→ PROMPT
Your task is to give the listing below back word for word, pictures excluded.

→ GIVEN INFORMATION
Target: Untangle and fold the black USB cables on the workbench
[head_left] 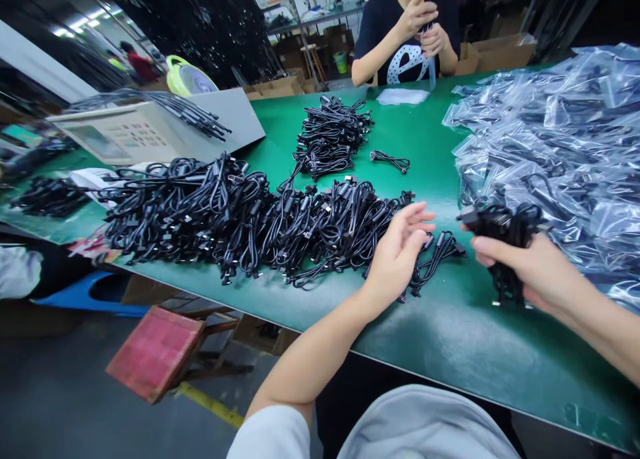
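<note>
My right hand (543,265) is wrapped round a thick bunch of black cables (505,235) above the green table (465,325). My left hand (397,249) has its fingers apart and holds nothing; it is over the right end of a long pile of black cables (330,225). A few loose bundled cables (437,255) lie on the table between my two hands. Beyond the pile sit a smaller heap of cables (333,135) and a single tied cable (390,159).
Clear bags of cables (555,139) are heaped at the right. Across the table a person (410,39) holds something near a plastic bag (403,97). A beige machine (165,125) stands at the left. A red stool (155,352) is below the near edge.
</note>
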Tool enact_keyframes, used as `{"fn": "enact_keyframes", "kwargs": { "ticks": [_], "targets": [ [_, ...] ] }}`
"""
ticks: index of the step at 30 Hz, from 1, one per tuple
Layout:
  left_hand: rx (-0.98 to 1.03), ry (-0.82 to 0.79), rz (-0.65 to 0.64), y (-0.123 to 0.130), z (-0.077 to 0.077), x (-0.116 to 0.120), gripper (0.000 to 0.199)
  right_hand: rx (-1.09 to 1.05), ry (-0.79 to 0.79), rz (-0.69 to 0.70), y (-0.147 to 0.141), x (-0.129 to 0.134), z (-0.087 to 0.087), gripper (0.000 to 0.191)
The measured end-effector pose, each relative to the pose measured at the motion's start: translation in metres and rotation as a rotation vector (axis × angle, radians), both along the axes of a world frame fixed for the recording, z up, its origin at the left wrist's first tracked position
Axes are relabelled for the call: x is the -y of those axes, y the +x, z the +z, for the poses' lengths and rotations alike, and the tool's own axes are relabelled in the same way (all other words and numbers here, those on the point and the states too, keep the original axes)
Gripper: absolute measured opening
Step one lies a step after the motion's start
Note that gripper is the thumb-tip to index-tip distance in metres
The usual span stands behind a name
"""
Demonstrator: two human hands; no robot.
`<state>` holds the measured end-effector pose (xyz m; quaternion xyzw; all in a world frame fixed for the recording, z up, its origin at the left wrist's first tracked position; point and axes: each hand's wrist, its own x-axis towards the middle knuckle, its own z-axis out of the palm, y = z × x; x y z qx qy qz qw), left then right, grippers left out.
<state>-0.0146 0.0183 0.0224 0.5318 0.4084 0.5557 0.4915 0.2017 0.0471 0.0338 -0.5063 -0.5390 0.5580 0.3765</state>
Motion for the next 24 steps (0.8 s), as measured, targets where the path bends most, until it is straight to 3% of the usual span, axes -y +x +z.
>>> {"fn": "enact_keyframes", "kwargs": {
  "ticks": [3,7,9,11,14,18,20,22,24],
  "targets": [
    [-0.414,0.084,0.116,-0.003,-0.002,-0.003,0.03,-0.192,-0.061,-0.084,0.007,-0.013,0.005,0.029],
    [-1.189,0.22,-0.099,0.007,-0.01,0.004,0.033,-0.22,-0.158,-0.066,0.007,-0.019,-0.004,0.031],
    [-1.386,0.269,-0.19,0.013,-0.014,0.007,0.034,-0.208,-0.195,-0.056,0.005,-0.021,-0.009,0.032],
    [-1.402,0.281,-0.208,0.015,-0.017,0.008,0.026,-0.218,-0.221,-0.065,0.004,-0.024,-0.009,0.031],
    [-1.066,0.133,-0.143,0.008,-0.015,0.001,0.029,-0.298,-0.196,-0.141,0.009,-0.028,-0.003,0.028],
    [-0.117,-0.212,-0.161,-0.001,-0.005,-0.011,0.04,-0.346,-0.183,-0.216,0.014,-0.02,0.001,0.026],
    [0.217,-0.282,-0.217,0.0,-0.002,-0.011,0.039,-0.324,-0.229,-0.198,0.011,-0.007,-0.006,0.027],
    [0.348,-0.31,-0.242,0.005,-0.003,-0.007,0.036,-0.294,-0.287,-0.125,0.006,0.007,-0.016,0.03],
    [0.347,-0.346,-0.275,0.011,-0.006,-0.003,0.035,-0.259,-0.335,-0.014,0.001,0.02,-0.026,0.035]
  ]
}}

→ ANSWER BOX
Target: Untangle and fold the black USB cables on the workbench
[head_left] 
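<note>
My right hand (543,265) is wrapped round a thick bunch of black cables (505,235) above the green table (465,325). My left hand (397,249) has its fingers apart and holds nothing; it is over the right end of a long pile of black cables (330,225). A few loose bundled cables (437,255) lie on the table between my two hands. Beyond the pile sit a smaller heap of cables (333,135) and a single tied cable (390,159).
Clear bags of cables (555,139) are heaped at the right. Across the table a person (410,39) holds something near a plastic bag (403,97). A beige machine (165,125) stands at the left. A red stool (155,352) is below the near edge.
</note>
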Tool enact_keyframes, used as `{"fn": "enact_keyframes", "kwargs": { "ticks": [_], "targets": [ [_, ...] ] }}`
"""
ticks: index of the step at 30 Hz, from 1, one per tuple
Layout:
  left_hand: rx (-0.98 to 1.03), ry (-0.82 to 0.79), rz (-0.65 to 0.64), y (-0.123 to 0.130), z (-0.077 to 0.077), x (-0.116 to 0.120), gripper (0.000 to 0.199)
  right_hand: rx (-1.09 to 1.05), ry (-0.79 to 0.79), rz (-0.69 to 0.70), y (-0.147 to 0.141), x (-0.129 to 0.134), z (-0.087 to 0.087), gripper (0.000 to 0.191)
The measured end-effector pose, each relative to the pose measured at the motion's start: translation in metres and rotation as a rotation vector (axis × angle, radians), both along the axes of a world frame fixed for the recording, z up, its origin at the left wrist's first tracked position
Axes are relabelled for the call: x is the -y of those axes, y the +x, z the +z, for the poses' lengths and rotations alike, and the tool's own axes are relabelled in the same way (all other words and numbers here, those on the point and the states too, keep the original axes)
Gripper: absolute measured opening
Step one lies a step after the motion's start
Note that gripper is the thumb-tip to index-tip distance in metres
The usual span stands behind a name
"""
Demonstrator: two human hands; no robot.
`<state>` holds the measured end-effector pose (xyz m; quaternion xyzw; all in a world frame fixed for the recording, z up, its origin at the left wrist's first tracked position; point and axes: each hand's wrist, its own x-axis towards the middle knuckle, its own z-axis out of the palm, y = z × x; x y z qx qy qz qw), left then right, grippers left out.
<state>-0.0146 0.0183 0.0224 0.5318 0.4084 0.5557 0.4915 0.2017 0.0471 0.0338 -0.5063 -0.5390 0.5580 0.3765</state>
Motion for the next 24 steps (0.8 s), as measured, targets where the path bends most, until it is straight to 3% of the usual span, axes -y +x +z.
>>> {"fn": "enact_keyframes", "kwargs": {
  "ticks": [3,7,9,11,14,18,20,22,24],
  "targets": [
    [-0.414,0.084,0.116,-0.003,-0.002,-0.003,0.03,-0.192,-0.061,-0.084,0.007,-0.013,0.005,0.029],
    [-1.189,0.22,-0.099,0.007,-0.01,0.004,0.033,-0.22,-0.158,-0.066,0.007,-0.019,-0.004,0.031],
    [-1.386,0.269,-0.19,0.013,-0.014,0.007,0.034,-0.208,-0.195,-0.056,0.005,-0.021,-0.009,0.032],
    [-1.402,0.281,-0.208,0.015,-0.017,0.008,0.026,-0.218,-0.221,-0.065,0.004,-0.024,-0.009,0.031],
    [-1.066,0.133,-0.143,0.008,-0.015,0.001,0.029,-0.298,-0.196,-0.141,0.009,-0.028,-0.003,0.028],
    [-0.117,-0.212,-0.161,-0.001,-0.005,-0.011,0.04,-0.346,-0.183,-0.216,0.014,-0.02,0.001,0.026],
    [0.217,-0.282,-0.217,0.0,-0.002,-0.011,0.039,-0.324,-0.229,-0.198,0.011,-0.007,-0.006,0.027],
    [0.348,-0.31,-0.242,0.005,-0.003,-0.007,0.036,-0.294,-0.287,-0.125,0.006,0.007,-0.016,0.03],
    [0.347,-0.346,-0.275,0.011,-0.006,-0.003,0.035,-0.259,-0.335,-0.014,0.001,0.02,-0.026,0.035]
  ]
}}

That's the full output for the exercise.